As previously reported, the company placed the
two-well Frye pad into sales during the third quarter. The two
wells produced at an average 24-hour sales rate per well, assuming
full ethane recovery, of 9.4 MMcfe/d. The two wells have gone on to
produce at an average 30-day sales rate per well of 8.5 MMcfe/d,
consisting of 3.7 MMcf/d of natural gas, 747 bbls/d of NGLs and 48
bbls/d of condensate. The two Frye wells, completed using the
company’s optimized completion design, continue their strong
performance to date. Comparing the two Frye wells to their expected
type curve, both wells are currently outperforming their respective
type curves.
The company finished completing the three-well
Manuel pad, which was drilled to an average lateral length of
approximately 6,750 feet and completed in an average of 41 stages.
The three wells are expected to be placed into sales in early
December 2017.
Warrior North Area
In the Warrior North Area, the company has begun
completing the three-well Jenkins pad. The three wells were drilled
to an average lateral length of approximately 6,500 feet. The wells
are expected to be completed at the end of the fourth quarter of
2017 and placed into sales in January 2018. The three existing
wells on the Jenkins pad, which account for approximately 2.6
MMcfe/d of production, will be shut in during the completion and
initial flow back of the three new Jenkins wells.
In addition, the company began drilling the
seven-well Goebeler pad and is currently drilling the fifth of
seven wells on the pad. The seven wells are expected to be drilled
to an average lateral length of approximately 7,500 feet and placed
into sales in the second quarter of 2018.
The combination of the three-well Jenkins pad and
seven-well Goebeler pad will be the primary driver for the
company’s expected 2018 condensate growth rate of 150% - 175%.
Third Quarter Financial
Results
Commodity revenues, including settlements from
derivatives, for the three and nine months ended September 30, 2017
were $46.6 million and $140.6 million, respectively, which
represents an increase of 29% and 14% over the same periods in
2016. Commodity revenues from natural gas liquids (NGLs) and
condensate, including settlements from derivatives, represented 41%
of total commodity revenues for the three months ended September
30, 2017.
Lease operating expense (LOE) from continuing
operations was $30.6 million, or $1.83 per Mcfe for the third
quarter. For the nine months ended September 30, 2017, LOE was
approximately $88.9 million, or $1.83 per Mcfe. General and
administrative (G&A) expenses from continuing operations were
$4.6 million for the third quarter of 2017, or $0.28 per Mcfe. For
the nine months ended September 30, 2017, G&A expenses from
continuing operations were $13.4 million, or $0.28 per Mcfe. Cash
G&A expenses from continuing operations (a non-GAAP measure)

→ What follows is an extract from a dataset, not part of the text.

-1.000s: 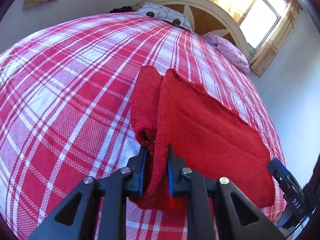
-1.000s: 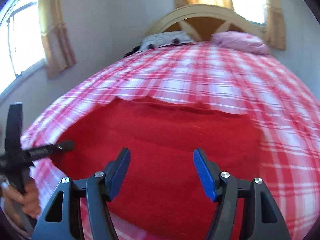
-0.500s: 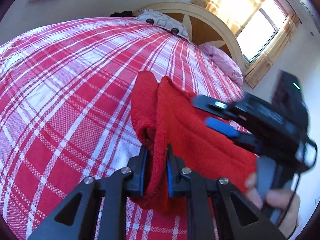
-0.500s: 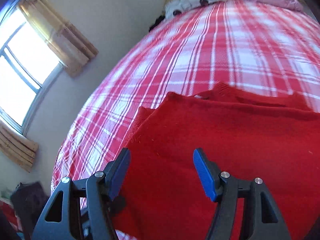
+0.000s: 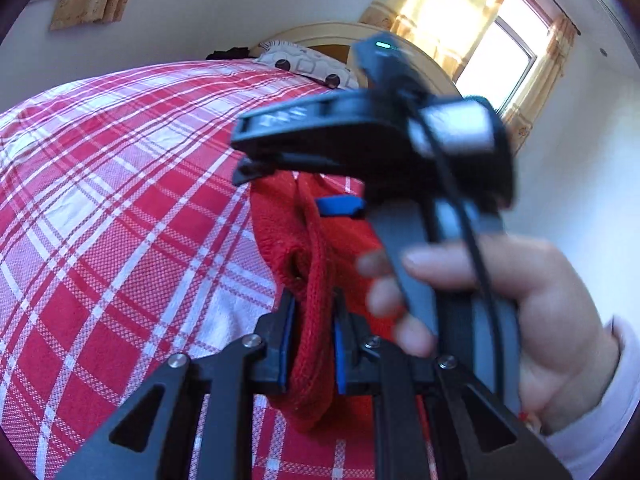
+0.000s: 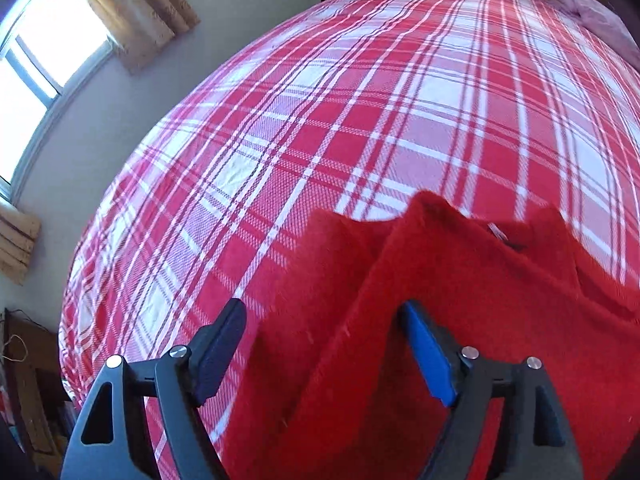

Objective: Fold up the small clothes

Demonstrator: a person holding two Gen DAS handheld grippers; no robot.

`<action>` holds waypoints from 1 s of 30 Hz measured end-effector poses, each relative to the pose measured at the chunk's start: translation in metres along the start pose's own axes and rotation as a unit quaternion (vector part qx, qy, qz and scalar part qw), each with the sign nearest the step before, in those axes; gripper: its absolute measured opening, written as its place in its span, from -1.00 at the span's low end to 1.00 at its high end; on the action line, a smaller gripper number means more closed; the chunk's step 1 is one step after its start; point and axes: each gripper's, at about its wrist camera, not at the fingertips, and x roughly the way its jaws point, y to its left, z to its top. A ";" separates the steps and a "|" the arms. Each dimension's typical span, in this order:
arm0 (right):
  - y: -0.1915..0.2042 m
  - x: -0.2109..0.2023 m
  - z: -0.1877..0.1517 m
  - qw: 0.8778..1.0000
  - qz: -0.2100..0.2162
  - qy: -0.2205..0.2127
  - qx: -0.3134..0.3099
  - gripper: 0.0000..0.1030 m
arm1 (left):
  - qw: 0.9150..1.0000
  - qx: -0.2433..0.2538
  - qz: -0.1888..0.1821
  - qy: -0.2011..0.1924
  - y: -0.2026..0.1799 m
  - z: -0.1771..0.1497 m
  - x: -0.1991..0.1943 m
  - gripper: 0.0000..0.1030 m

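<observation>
Your left gripper [image 5: 311,344] is clamped tight on a bunched knit edge of the red garment [image 5: 308,280], pads pressing both sides of the fold, so that corner stays pinned and raised while the other side gets handled. The garment lies on the red plaid bedspread [image 5: 120,220]; in the left wrist view it runs from the jaws up toward 12 o'clock, and a doubled flap sits just left of the held ridge. Your right gripper [image 6: 324,354] hangs over the same red cloth with fingers wide apart and nothing between them. In its own view the cloth fills 3 to 6 o'clock, with two peaked folds near centre. From the left wrist view the right gripper's body crosses at 1 to 3 o'clock, your right hand [image 5: 520,312] wrapped round its handle, blurred. It looks lined up for a second pinch point, probably the near layer edge, so a fold can be carried over. Risk: the thick knit may slip or you may grab two layers. Pillows [image 5: 304,64] and the headboard [image 5: 320,32] sit at 12 o'clock, well apart from the work.
</observation>
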 end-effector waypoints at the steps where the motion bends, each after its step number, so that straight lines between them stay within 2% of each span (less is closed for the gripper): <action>1: 0.003 0.005 0.004 1.000 -0.005 0.006 -0.006 0.58 | 1.000 0.004 0.001 -0.001 -0.001 -0.001 0.000 -0.67; 6: 0.011 0.018 0.010 0.999 -0.035 0.015 -0.025 0.60 | 1.000 0.014 0.008 -0.002 -0.002 -0.002 0.001 -0.67; 8: 0.009 0.018 0.008 0.999 -0.033 0.009 -0.026 0.58 | 1.000 0.009 0.006 0.002 0.001 -0.002 0.001 -0.67; 10: 0.007 0.018 0.004 0.998 -0.042 0.006 -0.037 0.37 | 1.000 0.008 0.006 0.002 0.003 -0.001 0.001 -0.67; 12: 0.004 0.013 0.002 0.997 -0.057 0.000 -0.043 -0.09 | 1.000 0.009 0.008 0.004 0.003 -0.001 0.001 -0.67; 13: 0.000 0.010 0.002 0.998 -0.057 -0.002 -0.037 -0.22 | 1.000 0.008 0.008 0.005 0.003 -0.001 0.000 -0.67; 14: -0.007 0.005 0.001 0.999 -0.049 -0.006 -0.023 -0.43 | 1.000 0.008 0.007 0.006 0.003 0.000 0.000 -0.67; 15: -0.015 0.001 0.000 0.999 -0.035 -0.010 -0.006 -0.52 | 1.000 0.009 0.007 0.007 0.004 0.001 0.001 -0.67; 18: -0.043 -0.013 -0.007 0.997 0.036 -0.028 0.064 -0.58 | 1.000 0.011 0.002 0.009 0.004 0.004 -0.001 -0.67; 22: -0.064 -0.034 -0.023 0.985 0.107 -0.069 0.118 -0.60 | 1.000 0.022 0.000 0.007 -0.005 0.002 -0.006 -0.67; 27: -0.084 -0.072 -0.039 0.968 0.153 -0.121 0.156 -0.63 | 0.999 0.041 -0.010 0.002 -0.024 0.000 -0.014 -0.67; 30: -0.092 -0.096 -0.043 0.963 0.163 -0.144 0.157 -0.63 | 0.998 0.063 -0.017 -0.008 -0.040 0.000 -0.020 -0.67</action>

for the three months ended September 30, 2017 were $4.2 million, or
$0.25 per Mcfe. For the nine months ended September 30, 2017, cash
G&A expenses from continuing operations (a non-GAAP measure)
were $12.5 million, or $0.26 per Mcfe. The company expects
substantial reductions, on a per unit basis, for LOE in the fourth
quarter of 2017.
Net loss attributable to common shareholders for
the three months ended September 30, 2017 was $47.1 million, or
$4.76 per basic share. Net loss attributable to common shareholders
for the nine months ended September 30, 2017 was $55.2 million, or
$5.60 per basic share. Adjusted net loss, a non-GAAP measure, for
the three months ended September 30, 2017 was $9.9 million, or
$1.00 per share. Adjusted net loss for the nine months ended
September 30, 2017 was $24.6 million, or $2.50 per share.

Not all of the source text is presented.